ABSTRACT

In his message via the Internet to puppeteers for World Puppet Day on March 21, 2011, Henryk Jurkowski celebrates the vitality and diversity of international puppetry today. Yet he suggests that “from now on the object will replace the figurative puppet,” and ends with the hope that “the tradition of the figurative puppet has not disappeared over the horizon” and “will always remain as a valuable point of reference” (Jurkowski 2011). If it seems a rather wistful conclusion, it echoes a concern shared by some devotees of the puppet theatre. Many people at festivals of “puppetry and related arts” still complain that there weren’t any puppets.
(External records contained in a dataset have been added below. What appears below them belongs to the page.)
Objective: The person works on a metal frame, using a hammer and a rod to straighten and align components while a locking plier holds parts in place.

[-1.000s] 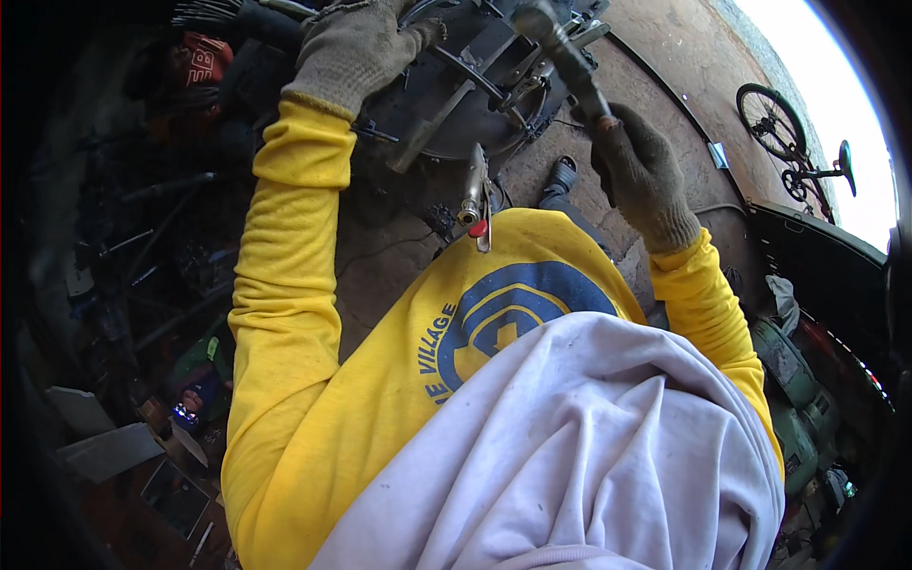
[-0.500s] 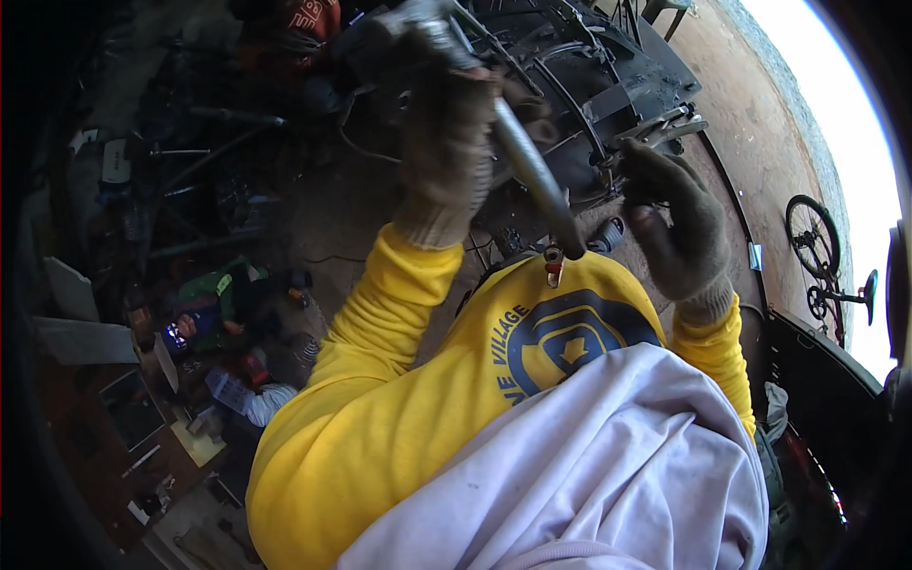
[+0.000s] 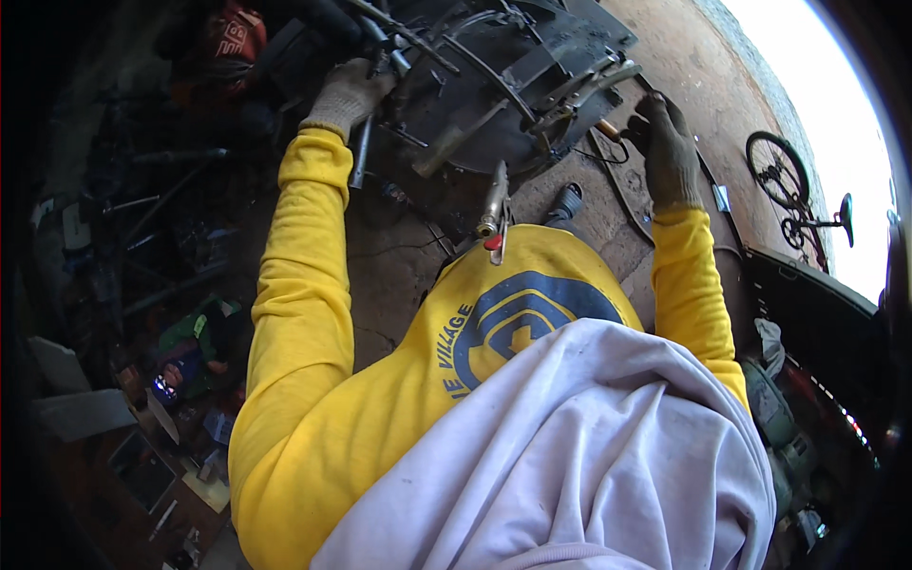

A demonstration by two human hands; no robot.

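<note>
My left hand [image 3: 347, 95], in a knitted work glove, is closed around a steel tube that looks like the handle of a hammer [image 3: 361, 157]. Its lower end sticks out below my fist, beside the left edge of a dark metal assembly [image 3: 475, 81]. I cannot make out the head among the bars. My right hand [image 3: 668, 152], in a darker glove, is raised beside the assembly's right side, fingers apart and loosely bent, with nothing in them. Locking pliers [image 3: 494, 211] with a red lever stick out from the assembly toward me. Another clamp-like tool [image 3: 589, 90] lies near my right fingers.
A person in a red top [image 3: 233, 43] is at the far left; another, in green and blue [image 3: 185, 356], is low at the left. Hoses or cables [image 3: 617, 190] cross the floor. A bicycle [image 3: 784, 185] stands at right, near a dark panel [image 3: 807, 294].
My left hand has swung away and to the left, taking the tube from across my front to the assembly's left side. My right hand has moved slightly farther away, still empty.
</note>
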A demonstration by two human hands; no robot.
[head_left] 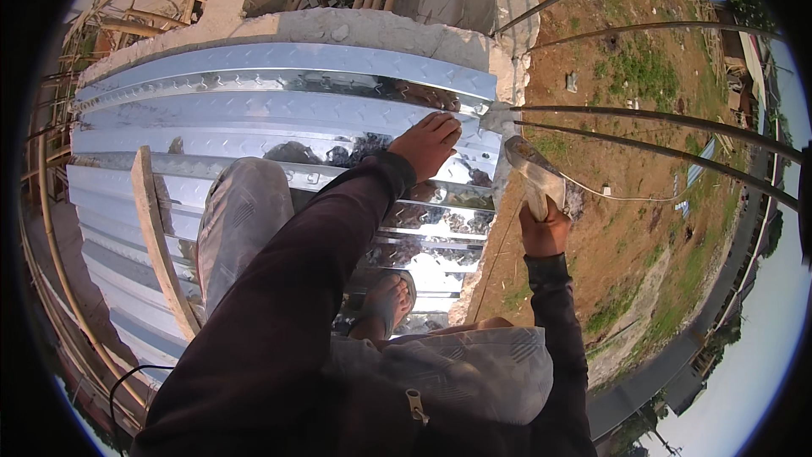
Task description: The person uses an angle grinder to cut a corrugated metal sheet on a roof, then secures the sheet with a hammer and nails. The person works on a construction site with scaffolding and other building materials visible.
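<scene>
Shiny corrugated metal decking sheets [254, 110] lie side by side below me. My left hand [427, 145] rests on them near their right end, fingers bent a little over a rib, with no tool showing in it. Out past the right edge, my right hand [545, 233] is closed round the pale handle of a hammer [533, 161]. The hammer's worn head is up, near the concrete edge [505, 76]. My sandalled foot [391, 303] stands on the sheets between my bent knees.
A wooden plank [157, 241] lies across the sheets at left. Long dark steel bars [660, 123] reach out from the concrete over a drop to grassy brown ground [626, 245]. Bamboo poles [55, 228] stand along the left side. A thin wire [626, 197] hangs at right.
</scene>
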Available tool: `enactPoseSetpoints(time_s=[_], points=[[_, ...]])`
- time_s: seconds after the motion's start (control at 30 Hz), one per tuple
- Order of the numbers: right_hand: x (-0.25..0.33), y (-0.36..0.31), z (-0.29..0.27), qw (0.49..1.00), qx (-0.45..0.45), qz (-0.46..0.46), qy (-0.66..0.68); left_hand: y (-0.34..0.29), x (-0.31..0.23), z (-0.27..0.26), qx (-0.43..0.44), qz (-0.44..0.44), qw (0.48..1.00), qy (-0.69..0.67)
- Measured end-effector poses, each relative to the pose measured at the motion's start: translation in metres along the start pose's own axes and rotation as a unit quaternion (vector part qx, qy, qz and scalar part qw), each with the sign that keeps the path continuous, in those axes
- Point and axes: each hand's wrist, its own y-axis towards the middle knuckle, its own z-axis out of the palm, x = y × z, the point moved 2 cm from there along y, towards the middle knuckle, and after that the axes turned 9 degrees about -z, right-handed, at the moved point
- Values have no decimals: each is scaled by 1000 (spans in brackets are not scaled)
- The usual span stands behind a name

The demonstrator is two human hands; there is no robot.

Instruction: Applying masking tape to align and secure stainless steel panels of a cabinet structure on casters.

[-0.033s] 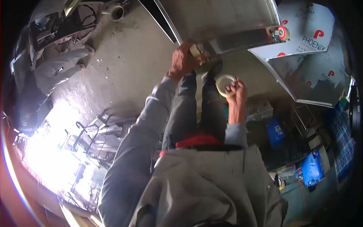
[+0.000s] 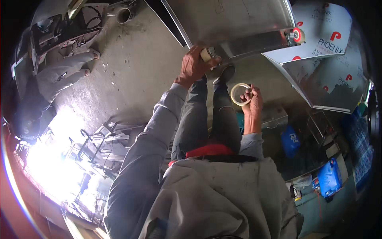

That might not trouble many of us, but the complainants do have a point – is it puppetry if there are no puppets in it? And just how are the “related arts” related to puppetry? Three classic short performances in which puppets or objects seem to commit

suicide might serve to illustrate the “death” of the figurative puppet, perhaps even of “the puppet” as a concept, in the contemporary Western puppet theatre. The death or suicide of the puppet is a recurring theme in puppetry, since it exposes the problematic nature of the puppet’s “life.” There is a parallel theme of the death of the puppeteer at the hands of the puppet, but it’s the puppet’s potential demise we’re concerned with here. In Philippe Genty’s famous short untitled piece, a Pierrot marionette becomes

aware of the strings connecting it to its manipulator and asserts its independent life by breaking them one by one until it falls “dead” when finally detached from the puppeteer.1 It’s the classic metaphor of puppetry – the godlike puppeteer both gives life to and withdraws it from a creation made in his/her own image. Genty, a blackclad figure manipulating the controls high above the Pierrot, is an impassive superior presence whom the puppet resists, only to invite its own destruction. When the last string breaks, Genty simply picks up the puppet and walks off with it, now just an object. But its reduction to object status is incomplete; even as it is carried offstage, it still retains that “after-life” that lingers around any figure with which an audience has emotionally identified. It remains a human form, able to be empathized with and to be revived and to “die” all over again at the next show. The piece has reduced many audience members to tears, yet it demonstrates, quite literally, that the puppet’s “life” exists only as an effect of the puppeteer’s control.